Siempre se había dicho que aquel castillo escocés estaba poblado de fantasmas. Lo habitaban los espíritus de los que habían precedido a Gordon MacGregor y desde que su bisabuelo Arthur cometiera aquel repugnante acto acabado en asesinato, cuando servía en la East India Company. La maldición se había apoderado del clan. Repatriado a Escocia, Arthur fue condenado a la horca y dicen que su agonía se extendió durante toda la jornada y que al caer la noche espiró por fin, dando calma al suplicio entre los graznidos de los cuervos que picoteaban sus ojos, sus labios, sus orejas, carcomiendo las carnes muertas.
Los descendientes de la estirpe continuaron cometiendo similares conductas horrendas, lo que sin duda alguna era consecuencia de la maldita enfermedad congénita a la que estaban condenados desde hacía dos siglos. Con el correr de los años aprendieron a tomar las precauciones necesarias para evitar acabar sus vidas en el patíbulo. Aquella mansión, a las afueras de Edimburgo, era sin duda el reino de Satán. Orgías, altares demoníacos, cuchillos que rasgaban los cuerpos desnudos de inocentes doncellas, loas al Señor de los Infiernos… eran las ocupaciones cotidianas de sus moradores. La enfermedad que padecían era dolorosa y repugnante y les atacaba desde la adolescencia. Estaban condenados a una muerte prematura. Los gritos de espantoso penar se oían fuera de los muros de piedra y la carne de sus cuerpos se iba pudriendo día tras día. Tras unos pocos años, rara vez superaban las cuatro décadas de vida, se convertían en monstruos deformes sedientos de sexo y sangre.

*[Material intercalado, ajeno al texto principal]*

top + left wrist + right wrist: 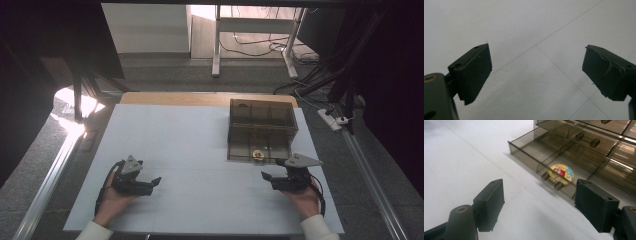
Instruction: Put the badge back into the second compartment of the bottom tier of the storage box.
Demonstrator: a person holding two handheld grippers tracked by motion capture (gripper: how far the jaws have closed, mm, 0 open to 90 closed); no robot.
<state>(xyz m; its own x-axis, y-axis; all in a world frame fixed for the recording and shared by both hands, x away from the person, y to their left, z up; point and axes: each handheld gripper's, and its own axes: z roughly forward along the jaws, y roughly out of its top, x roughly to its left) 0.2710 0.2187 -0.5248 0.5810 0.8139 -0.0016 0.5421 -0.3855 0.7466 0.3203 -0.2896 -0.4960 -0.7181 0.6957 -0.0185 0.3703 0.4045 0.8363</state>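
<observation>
Both tools resting agape on white worktop point(190, 150): left tool point(150, 184) empty; right tool point(267, 179) sitting near pulled-out smoky drawer point(534, 157) holding colourful round badge point(562, 172), likely readying reach.

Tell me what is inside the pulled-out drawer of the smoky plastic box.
The open drawer holds one round, colourful cartoon disc in a divided compartment near its front handle; the other compartments look empty. The handle covers the disc's near edge. The right claw hovers open nearby.
</observation>
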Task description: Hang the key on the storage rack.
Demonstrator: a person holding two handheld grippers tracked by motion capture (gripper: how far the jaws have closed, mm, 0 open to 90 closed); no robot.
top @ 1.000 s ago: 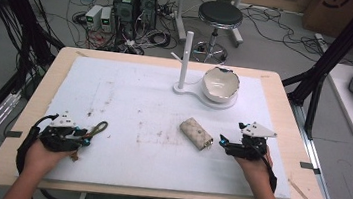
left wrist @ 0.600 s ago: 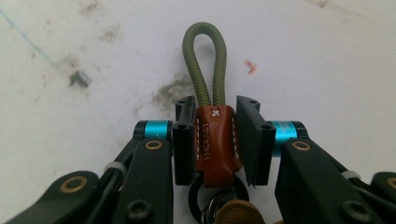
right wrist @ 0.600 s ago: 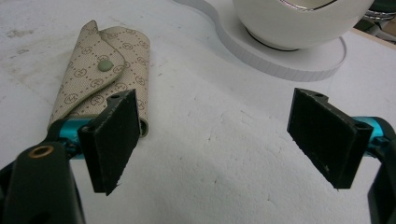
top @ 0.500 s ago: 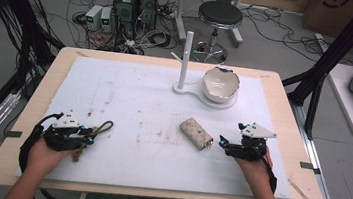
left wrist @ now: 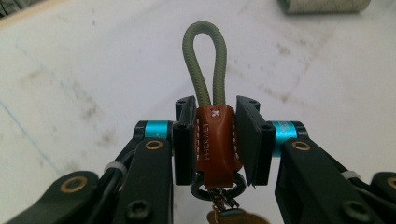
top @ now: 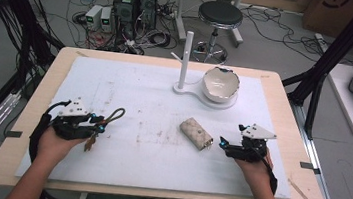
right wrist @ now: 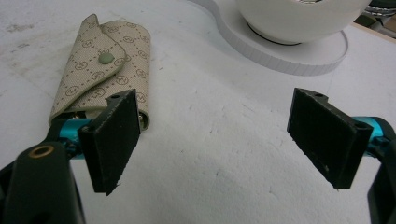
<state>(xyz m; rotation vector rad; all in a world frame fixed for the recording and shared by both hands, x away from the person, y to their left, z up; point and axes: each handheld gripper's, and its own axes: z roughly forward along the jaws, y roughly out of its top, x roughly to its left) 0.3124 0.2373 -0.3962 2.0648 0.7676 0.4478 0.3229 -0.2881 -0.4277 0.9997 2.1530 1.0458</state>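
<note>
My left gripper (top: 96, 123) is shut on a keychain (top: 114, 115) at the left of the white table mat (top: 130, 87). In the left gripper view the pads (left wrist: 184, 140) press both sides of its brown leather tab (left wrist: 215, 140). The olive cord loop (left wrist: 204, 60) sticks out ahead, and a metal ring and key hang below. A beige patterned key pouch (top: 196, 133) lies snapped closed near the mat's middle. My right gripper (top: 223, 145) rests just right of it, open; the pouch (right wrist: 105, 70) lies beyond the left pad (right wrist: 112, 140), with nothing between the jaws.
A white bowl (top: 220, 84) sits on a white stand base (top: 190, 92) with an upright post (top: 186, 55) at the back centre; the base's rim (right wrist: 299, 60) is close ahead of the right gripper. Cables, computers and a stool (top: 219, 14) stand beyond the table.
The left gripper has lifted and shifted toward the middle with the keychain in its jaws; the cord loop is now off the mat. The right gripper and pouch have stayed put.
</note>
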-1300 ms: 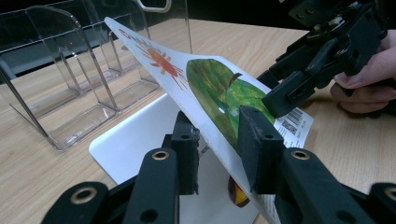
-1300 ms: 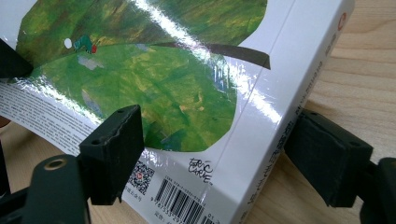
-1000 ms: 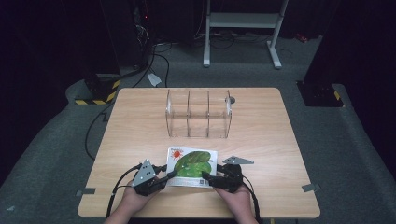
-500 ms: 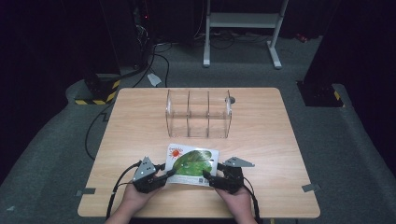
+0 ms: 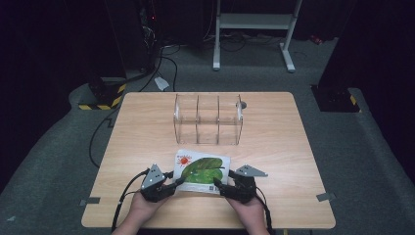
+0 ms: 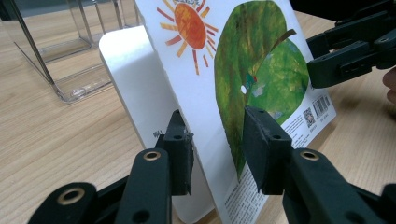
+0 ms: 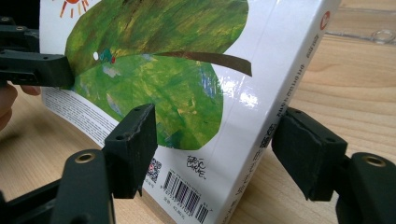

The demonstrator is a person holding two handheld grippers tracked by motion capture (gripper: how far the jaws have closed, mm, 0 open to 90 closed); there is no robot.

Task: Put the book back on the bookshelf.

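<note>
A picture book [image 5: 203,166] with a green leaf and an orange sun on its cover lies near the table's front edge. My left gripper [image 5: 172,182] is at its near left corner. In the left gripper view the raised cover [image 6: 243,60] passes between the jaws, which have just been opening, and the pads stand a little apart from it; a white page [image 6: 135,84] shows behind. My right gripper [image 5: 221,185] is at the near right corner. Its jaws have just been closing and straddle the spine corner of the book [image 7: 159,70], one pad [image 7: 133,149] over the cover, the other beside the spine.
A clear plastic organiser [image 5: 208,120] with three compartments stands on the wooden table [image 5: 274,147] behind the book. A small round object [image 5: 243,104] lies by its far right corner. Cables trail from both grippers over the front edge.
Both hands stay at the book's near corners and the book lies where it was; nothing else has visibly moved.
</note>
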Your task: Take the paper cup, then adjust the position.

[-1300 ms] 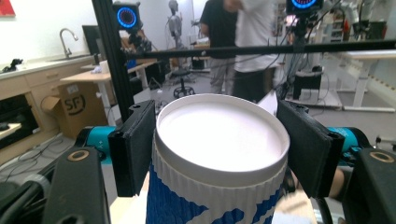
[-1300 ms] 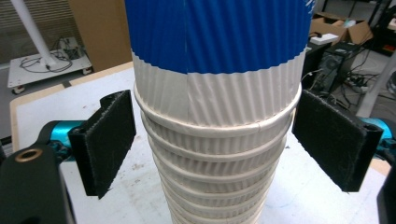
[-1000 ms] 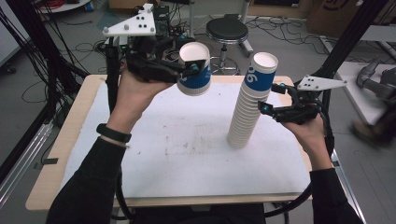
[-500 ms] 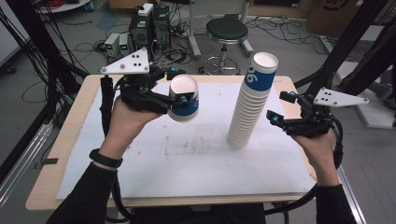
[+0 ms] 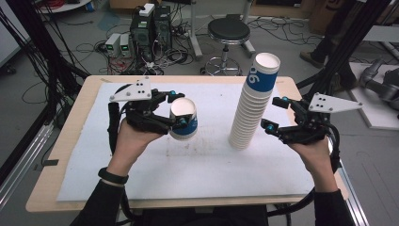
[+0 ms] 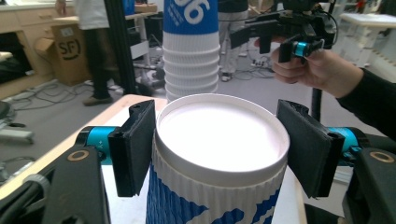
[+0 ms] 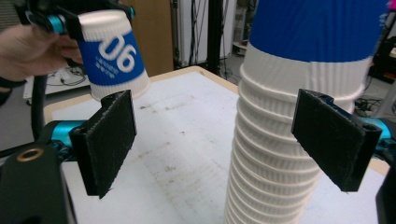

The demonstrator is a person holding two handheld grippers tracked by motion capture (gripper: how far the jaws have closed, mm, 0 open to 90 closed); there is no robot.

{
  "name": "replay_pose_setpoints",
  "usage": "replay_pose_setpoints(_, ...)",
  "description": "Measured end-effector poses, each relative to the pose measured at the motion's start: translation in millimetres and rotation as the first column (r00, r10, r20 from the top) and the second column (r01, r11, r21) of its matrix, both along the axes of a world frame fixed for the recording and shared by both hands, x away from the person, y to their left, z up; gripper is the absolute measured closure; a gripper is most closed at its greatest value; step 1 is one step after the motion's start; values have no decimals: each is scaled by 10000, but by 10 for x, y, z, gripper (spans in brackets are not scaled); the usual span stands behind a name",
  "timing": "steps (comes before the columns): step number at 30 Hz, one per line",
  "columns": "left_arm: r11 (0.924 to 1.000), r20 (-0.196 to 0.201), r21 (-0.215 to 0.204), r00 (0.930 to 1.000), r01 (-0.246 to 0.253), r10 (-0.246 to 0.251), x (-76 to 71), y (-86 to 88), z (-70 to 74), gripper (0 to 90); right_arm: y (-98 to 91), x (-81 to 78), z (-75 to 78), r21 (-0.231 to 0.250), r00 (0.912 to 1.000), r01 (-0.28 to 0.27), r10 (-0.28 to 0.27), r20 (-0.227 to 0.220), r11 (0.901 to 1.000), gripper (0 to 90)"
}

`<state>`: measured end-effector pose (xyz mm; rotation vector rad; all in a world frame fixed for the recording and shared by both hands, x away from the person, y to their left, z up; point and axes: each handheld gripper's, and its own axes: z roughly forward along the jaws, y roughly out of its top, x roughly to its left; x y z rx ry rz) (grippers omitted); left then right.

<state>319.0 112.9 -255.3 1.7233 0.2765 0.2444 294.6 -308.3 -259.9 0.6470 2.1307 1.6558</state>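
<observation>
Since a second ago the left tongs (image 5: 178,109), clamped on a single cup (image 5: 184,120), have carried it from the upper middle down toward the worktop (image 5: 141,174), left of centre. The right tongs (image 5: 275,115), open beside the cup stack (image 5: 251,101), have just been closing slightly around nothing.

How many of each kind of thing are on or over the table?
Single paper cup, held in the left hand-held gripper: 1
Stack of paper cups: 1
Hand-held grippers, counting the right one: 2
Total: 4
</observation>
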Motion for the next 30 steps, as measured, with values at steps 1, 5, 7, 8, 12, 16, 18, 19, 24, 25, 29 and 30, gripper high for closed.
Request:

Gordon MacGregor comprendió que no debía tener descendencia para terminar de una vez por todas con la maldición.
Su última noche lo sorprendió caminando por un callejón adoquinado. Una niebla meona lo cubría y humedecía todo, al tiempo que difuminaba el alumbrado de las farolas a la manera que miran los seres del inframundo. El eco de sus pasos sometía al silencio con un retumbar regular y monótono. Cargaba una urna de noble metal plateado con incrustaciones en bronce y pedrería preciosa. Un nombre conocido estaba grabado en la placa y él, al menos, evitó leerlo. No necesitaba hacerlo.
Su andar era lento y solemne, propio de un cortejo fúnebre. Dentro del cofre llevaba las cenizas del cadáver que acababan de incinerar en el crematorio del cementerio de Greyfriars Churchyard. Había seguido el ritual desde un rincón de la sala mortuoria, agotando una respiración lenta y arenosa que apenas se oía. Debajo de una gasa transparente se percibía su espantoso rostro deformado por la enfermedad. Salvo dos operarios fúnebres, no había ninguna otra persona en el lugar. Verificó la identidad del difunto en la máscara de cerámica y con un gesto hierático autorizó que introdujeran el cuerpo en el horno de cremación.
Terminada la ceremonia se dirigió a la orilla del mar, decidido a arrojar a las turbias aguas que bañan las dársenas del puerto de Leith, sus propios restos malditos, grises, y aún tibios.